Everyone is investing in AI but very few organisations are scaling it, and even fewer are seeing real value.

At ADAPT’s 5th Data & AI Edge, Gabby Fredkin shared the latest insights into how senior technology, data, and business leaders are navigating AI transformation, drawing on more than 5,000 executive interactions and 1,000 in depth surveys across A/NZ.

 

Key takeaways:

  • Scaling AI requires operating model change, not a growing stack of disconnected tools and experiments.
  • Clear ROI definitions unlock scale. When success is measured through business outcomes, value becomes visible and repeatable.
  • AI at speed requires human safety. Trust, shared ownership, and employee confidence are critical as deployment accelerates.

 

Understanding your quadrant

Gabby introduces a practical way to assess AI readiness through four archetypes: koalas, greyhounds, turtles, and tigers, based on data architecture maturity and governance maturity.
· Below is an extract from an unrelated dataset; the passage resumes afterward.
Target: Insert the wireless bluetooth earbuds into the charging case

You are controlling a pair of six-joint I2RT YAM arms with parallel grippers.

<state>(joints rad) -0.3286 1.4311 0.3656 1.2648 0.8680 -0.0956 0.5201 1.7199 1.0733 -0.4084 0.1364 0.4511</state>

This isn’t a maturity model or a race to the top right, but a diagnostic lens to understand where organisations actually operate today.

Most organisations sit in “AI adjacent” territory: experimenting with tools like copilots, but without integrating AI into operating models, decision making, or enterprise scale.

 

Why AI stalls for koalas and greyhounds

Koalas struggle because their data isn’t AI ready: architecture, governance, and capability don’t work together, creating friction rather than scale.

Greyhounds, by contrast, move fast on modern platforms and deployments, but governance and business ownership lag behind.

The result is agent sprawl, unmanaged risk, and technology-led AI that doesn’t always translate into business value.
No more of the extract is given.